Supplied information:
_ _ _ _ _

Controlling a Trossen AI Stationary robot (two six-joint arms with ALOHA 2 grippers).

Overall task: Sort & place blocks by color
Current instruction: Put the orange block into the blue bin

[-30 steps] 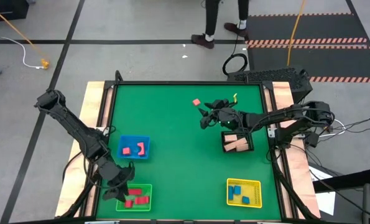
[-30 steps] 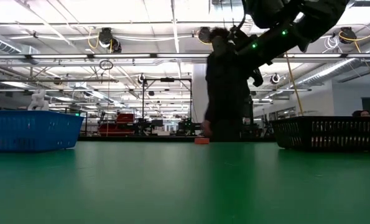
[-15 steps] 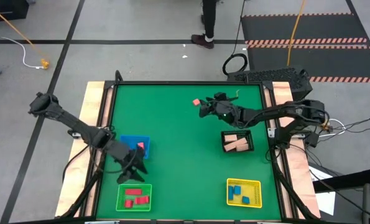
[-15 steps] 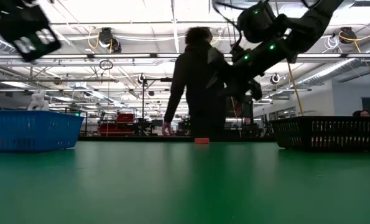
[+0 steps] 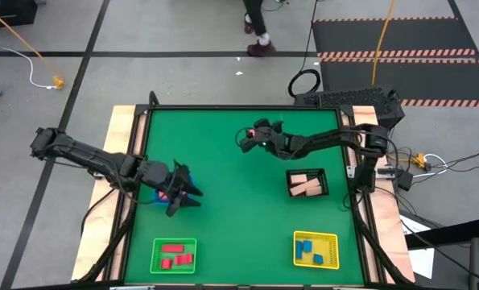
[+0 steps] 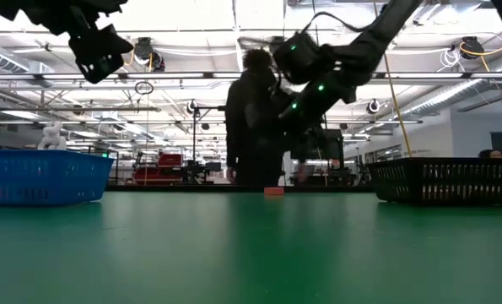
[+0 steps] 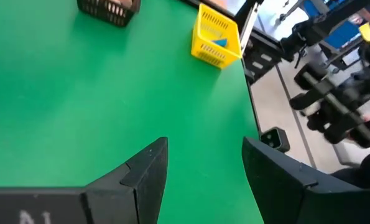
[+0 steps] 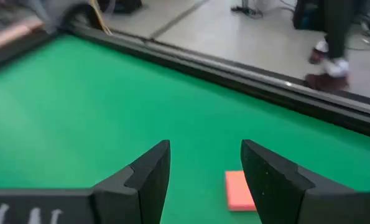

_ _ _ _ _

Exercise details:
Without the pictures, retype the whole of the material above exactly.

Response to the task:
Controlling a Trossen AI Stationary robot (two six-joint arms with ALOHA 2 grippers).

Overall task: Sort & place blocks by color
Current instruction: Put the orange block into the blue bin

[-30 steps] 
[-30 steps] 
[-15 steps] 
[-15 steps] 
[+0 steps] 
[+0 steps] 
[+0 steps] 
[+0 steps] 

Besides this answer, the exercise requires nothing else.